Publie le samedi 18 mars 2006 par Open-Publishing
4 commentaires

16 mars 2006

Le Courrier, Alain Cassani, de retour de Venezuela, samedi 11 Mars 2006.

Pilier des politiques sociales au Venezuela, l’exploitation des ressources énergétiques ne fait pas que des heureux. Une contradiction exposée en janvier dernier lors du Forum social mondial de Caracas.

Venezuela, Brésil, Argentine, Uruguay, Bolivie... à l’heure où une majorité de pays d’Amérique du Sud bascule à gauche, que le projet d’Accord de libre-commerce des Amériques (ALCA) semble « enterré », se pose la question du modèle de développement énergétique choisi par ce nouvel ensemble. Le socialisme latino-américain émergeant peut-il révolutionner sa politique d’exploitation des ressources naturelles non-renouvelables ? Va-t-il prendre en compte les peuples originaires, victimes depuis la colonisation de l’extraction des richesses minières sur leurs terres ? La question ne pouvait échapper au dernier Forum social mondial (FSM) qui s’est déroulé en janvier à Caracas, capitale du Venezuela « révolutionnaire, socialiste et bolivarien ».
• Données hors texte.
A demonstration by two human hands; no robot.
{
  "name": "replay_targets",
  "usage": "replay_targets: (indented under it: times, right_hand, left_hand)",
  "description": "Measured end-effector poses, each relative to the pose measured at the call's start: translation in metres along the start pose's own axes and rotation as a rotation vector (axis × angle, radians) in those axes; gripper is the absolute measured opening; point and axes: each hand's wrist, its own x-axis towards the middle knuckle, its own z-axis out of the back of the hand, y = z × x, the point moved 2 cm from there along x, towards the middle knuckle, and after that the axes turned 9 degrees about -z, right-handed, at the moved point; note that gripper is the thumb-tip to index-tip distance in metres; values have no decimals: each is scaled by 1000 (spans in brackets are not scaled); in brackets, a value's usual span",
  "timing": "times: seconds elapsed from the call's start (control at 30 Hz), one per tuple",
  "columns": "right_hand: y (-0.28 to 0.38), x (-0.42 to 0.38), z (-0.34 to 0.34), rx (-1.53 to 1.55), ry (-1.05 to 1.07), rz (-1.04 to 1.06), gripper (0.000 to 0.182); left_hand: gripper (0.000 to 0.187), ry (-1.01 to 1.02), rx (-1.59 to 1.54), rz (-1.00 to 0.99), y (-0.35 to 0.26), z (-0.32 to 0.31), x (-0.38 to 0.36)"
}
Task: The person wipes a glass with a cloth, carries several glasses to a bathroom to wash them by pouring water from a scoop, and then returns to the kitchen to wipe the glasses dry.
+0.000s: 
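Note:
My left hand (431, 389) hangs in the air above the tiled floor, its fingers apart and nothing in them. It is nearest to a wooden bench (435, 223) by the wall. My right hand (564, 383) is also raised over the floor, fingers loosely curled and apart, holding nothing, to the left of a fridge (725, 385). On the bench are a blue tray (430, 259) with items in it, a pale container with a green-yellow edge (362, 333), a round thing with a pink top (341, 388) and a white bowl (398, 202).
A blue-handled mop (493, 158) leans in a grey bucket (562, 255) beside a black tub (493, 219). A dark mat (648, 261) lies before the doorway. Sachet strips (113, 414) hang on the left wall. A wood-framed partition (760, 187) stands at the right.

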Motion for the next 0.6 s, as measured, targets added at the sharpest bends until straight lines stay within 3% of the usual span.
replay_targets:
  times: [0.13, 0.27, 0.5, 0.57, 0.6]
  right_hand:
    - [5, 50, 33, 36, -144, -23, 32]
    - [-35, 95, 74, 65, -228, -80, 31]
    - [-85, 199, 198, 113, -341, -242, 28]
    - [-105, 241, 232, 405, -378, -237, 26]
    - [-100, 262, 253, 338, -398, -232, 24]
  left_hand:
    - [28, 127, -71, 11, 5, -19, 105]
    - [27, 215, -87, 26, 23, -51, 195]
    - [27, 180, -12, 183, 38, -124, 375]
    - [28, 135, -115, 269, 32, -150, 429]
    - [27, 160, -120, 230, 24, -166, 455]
Car malgré une rhétorique emphatique sur l’environnement, le réchauffement climatique, et les droits des peuples amérindiens, le président vénézuélien Hugo Chávez continue de prôner le développement à marche forcée et avec l’aide d’une cohorte de multinationales de toute une infrastructure d’extraction et de drainage des ressources naturelles en zones écologiquement et socialement sensibles. C’est en tout cas ce qui ressort des ateliers organisés par le réseau Oilwatch [1], lors du forum.

« Le même modèle »

Présentation de diapositives à l’appui, la professeure Alicia Garcia fait un inventaire des projets d’extraction de ressources naturelles du gouvernement : oléoducs géants, nouveaux forages pétroliers dans le bassin de l’Orénoque, creusement d’un canal jusqu’à l’Amazone voire au río Plata, projets d’extraction du charbon, édification d’une ligne à haute tension, le Venezuela joue plus que jamais la carte énergétique. Superposant les tracés de ces projets sur des cartes, Alicia Garcia souligne que cette infrastructure se calque sur le développement antérieur... « Chavez a continué le même modèle politique en reprenant tous les projets antérieurs, (...) Son projet n’est pas l’ALBA (l’alternative bolivarienne d’intégration latino-américaine, ndlr), mais bien l’IIRSA (Intégration de l’infrastructure régionale en Amérique du Sud), qui est un projet privatisateur ouvrant la porte à l’ALCA », s’insurge Mme Garcia. « Ce modèle n’a pas été changé ni par Lula, ni par Kirchner, ni par Chávez, et c’est pour cela que nous réclamons une vaste consultation populaire », poursuit-elle.

Talon d’Achille écologique

Si le gouvernement de M. Chávez encourage effectivement la participation populaire au niveau microéconomique (coopératives, médias populaires, etc.), il en va tout autrement à ce niveau, selon le professeur Lusbi Portillo, anthropologue à l’Université de Zulia et responsable de l’association Homo y Natura : « D’amples secteurs de la population vénézuélienne ignorent les enjeux de cette stratégie énergétique de l’IIRSA. Le gouvernement n’a pas convoqué, devant une décision aussi transcendantale pour la vie du pays, de débat sur le sujet, même pas à l’assemblée nationale ni dans les universités, pour ne parler que des espaces traditionnels de discussions ; les émissions dominicales « Allo presidente » [2] ne suffisent pas pour construire une démocratie participative et souveraine », grince M. Portillo.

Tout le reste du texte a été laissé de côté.